### TASK TO COMPLETE
A line containing "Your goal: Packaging" appears in the material below. Return exactly every line from the first through that one, and only those.

MATERIAL PROVIDED section start

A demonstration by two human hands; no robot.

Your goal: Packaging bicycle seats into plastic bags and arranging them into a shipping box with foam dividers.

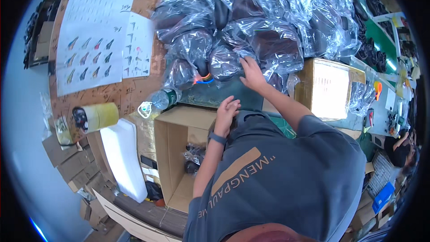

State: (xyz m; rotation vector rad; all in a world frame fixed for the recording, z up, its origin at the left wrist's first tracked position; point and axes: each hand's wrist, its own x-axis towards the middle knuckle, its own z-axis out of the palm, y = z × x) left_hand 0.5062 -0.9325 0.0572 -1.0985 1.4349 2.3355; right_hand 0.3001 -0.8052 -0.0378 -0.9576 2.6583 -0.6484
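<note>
Tan lettering [243, 178] crosses the grey shirt [309, 175], smaller writing [126, 7] the white sheets [98, 31].

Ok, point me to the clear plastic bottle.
In the head view, the clear plastic bottle is left of the left hand, just above the open cardboard box in the picture and below the plastic-bagged dark items.

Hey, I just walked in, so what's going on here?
Someone's right hand reaches to the near edge of a pile of dark items in clear plastic bags, fingertips at one bag. Their left hand seems empty, beside an open cardboard box that holds a few bagged dark items.
</note>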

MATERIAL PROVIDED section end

### REPLY TO THE TASK
A demonstration by two human hands; no robot.

Your goal: Packaging bicycle seats into plastic bags and arranging them into a shipping box with foam dividers.

No more is needed for this answer.